* TASK PROMPT
Return the following from the records below: each line, word for word, starting with the line that contains "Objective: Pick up" and going on through the line that contains "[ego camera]", with nothing outside that range.

* PROVIDED MATERIAL
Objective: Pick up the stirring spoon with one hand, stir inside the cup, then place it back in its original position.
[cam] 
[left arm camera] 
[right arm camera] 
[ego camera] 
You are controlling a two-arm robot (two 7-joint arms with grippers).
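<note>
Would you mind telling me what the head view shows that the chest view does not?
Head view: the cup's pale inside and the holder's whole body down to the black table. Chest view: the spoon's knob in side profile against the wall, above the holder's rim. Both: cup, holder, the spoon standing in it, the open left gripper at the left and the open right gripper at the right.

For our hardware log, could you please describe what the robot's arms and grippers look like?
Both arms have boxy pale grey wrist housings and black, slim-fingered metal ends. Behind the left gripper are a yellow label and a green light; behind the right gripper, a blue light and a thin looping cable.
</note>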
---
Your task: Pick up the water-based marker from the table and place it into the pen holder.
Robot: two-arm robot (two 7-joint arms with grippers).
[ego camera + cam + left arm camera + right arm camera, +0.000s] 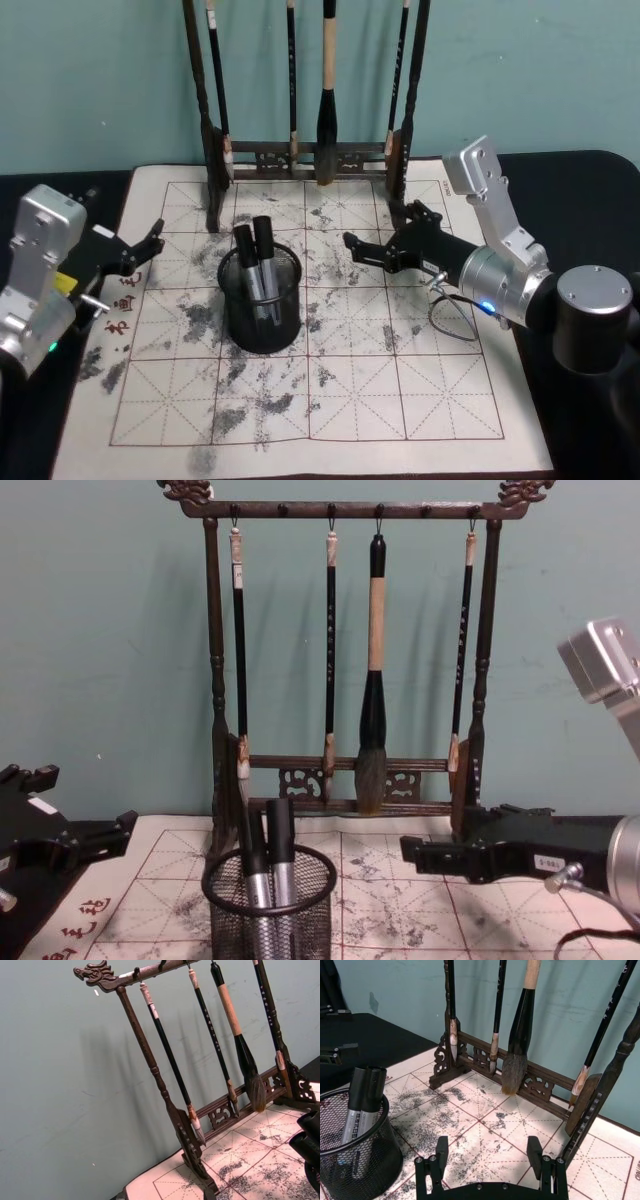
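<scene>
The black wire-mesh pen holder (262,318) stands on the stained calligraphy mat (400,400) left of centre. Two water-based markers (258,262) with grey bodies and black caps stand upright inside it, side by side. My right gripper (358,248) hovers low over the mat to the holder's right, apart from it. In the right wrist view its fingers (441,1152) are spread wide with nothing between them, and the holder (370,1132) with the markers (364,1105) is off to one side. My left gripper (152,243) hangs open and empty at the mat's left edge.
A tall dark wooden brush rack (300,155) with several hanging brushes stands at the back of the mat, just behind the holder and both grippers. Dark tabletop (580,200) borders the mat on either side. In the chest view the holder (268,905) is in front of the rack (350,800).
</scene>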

* FINISHED TASK
Objective: Pick up the stirring spoon with one hand, stir inside the cup, then place it back in its original position.
[cam] 
[left arm camera] 
[right arm camera] 
[ego camera] 

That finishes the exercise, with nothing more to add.